Every programming language has its particular tricks and tips for optimisation and Matlab is no different.  Understand these characteristics and you can end up writing much faster Matlab code!



Links to some other pages on optimising Matlab
Vectorisation tricks
Faster scripts

Optimising for speed

Video on Matlab optimisation

Tom Minka's page on accelerating Matlab

5 comments:

  1. It's been a long time since I used Matlab. The last time I used it was to create my final year project using Matlab 6.0. The project was for creating an image compression tool. We were just amateurs at C back then.
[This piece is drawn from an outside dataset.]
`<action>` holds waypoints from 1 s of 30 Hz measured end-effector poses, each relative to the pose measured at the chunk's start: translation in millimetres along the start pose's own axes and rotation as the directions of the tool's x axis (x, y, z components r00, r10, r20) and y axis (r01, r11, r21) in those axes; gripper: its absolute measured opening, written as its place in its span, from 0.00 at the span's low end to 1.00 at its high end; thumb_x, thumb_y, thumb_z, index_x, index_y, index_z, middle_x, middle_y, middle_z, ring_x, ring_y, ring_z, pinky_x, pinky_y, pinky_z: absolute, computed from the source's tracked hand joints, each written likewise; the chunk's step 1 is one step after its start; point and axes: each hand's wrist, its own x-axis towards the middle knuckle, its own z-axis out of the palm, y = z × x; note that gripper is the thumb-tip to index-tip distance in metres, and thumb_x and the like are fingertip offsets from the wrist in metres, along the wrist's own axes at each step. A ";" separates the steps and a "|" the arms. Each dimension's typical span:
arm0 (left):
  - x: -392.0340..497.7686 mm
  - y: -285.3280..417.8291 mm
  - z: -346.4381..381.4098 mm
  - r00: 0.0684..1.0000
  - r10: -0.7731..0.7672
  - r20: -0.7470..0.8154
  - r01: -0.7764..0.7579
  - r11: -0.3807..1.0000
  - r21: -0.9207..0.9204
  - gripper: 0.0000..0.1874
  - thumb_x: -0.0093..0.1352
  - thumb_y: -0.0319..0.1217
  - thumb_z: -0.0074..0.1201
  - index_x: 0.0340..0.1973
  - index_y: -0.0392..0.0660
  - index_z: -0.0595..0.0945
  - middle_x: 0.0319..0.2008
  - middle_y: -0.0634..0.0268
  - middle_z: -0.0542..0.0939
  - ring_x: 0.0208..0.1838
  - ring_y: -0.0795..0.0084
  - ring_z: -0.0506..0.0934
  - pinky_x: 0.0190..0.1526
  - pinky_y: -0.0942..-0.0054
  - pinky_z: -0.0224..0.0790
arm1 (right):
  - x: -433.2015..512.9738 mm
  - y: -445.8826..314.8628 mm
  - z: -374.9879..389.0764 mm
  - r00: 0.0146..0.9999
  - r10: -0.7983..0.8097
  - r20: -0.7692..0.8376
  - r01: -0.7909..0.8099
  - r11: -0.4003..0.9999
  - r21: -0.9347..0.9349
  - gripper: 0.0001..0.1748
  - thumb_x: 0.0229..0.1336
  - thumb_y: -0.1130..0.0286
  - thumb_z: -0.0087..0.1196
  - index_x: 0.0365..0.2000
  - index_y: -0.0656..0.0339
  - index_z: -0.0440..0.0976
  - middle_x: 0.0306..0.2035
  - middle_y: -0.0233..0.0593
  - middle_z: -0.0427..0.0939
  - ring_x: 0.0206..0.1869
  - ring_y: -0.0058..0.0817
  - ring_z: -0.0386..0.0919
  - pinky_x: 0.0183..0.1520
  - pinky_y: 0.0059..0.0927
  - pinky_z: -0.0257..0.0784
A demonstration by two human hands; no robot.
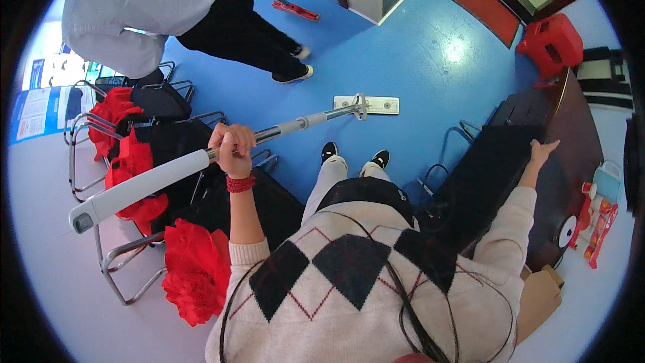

And when we got our hands on Matlab, we were amazed by the available features in the language.

    The program we wrote did excellent image compression though it was a bit slow because we never really thought of optimizing it :)

    ReplyDelete
  2. I use mex-functions for Matlab often, exactly because of the for-loop reasons. It is quite straightforward for the usual data types (double, int, strings, etc.): the C-function has to call some Matlab functions to convert Matlab arrays into C arrays. The for-loops are of course becoming much much quicker (and also - the memory constraints of Matlab often do not apply! ). The complexity in this case depends on how familiar you are with C, and how complex your algorithm is to code it element-wise.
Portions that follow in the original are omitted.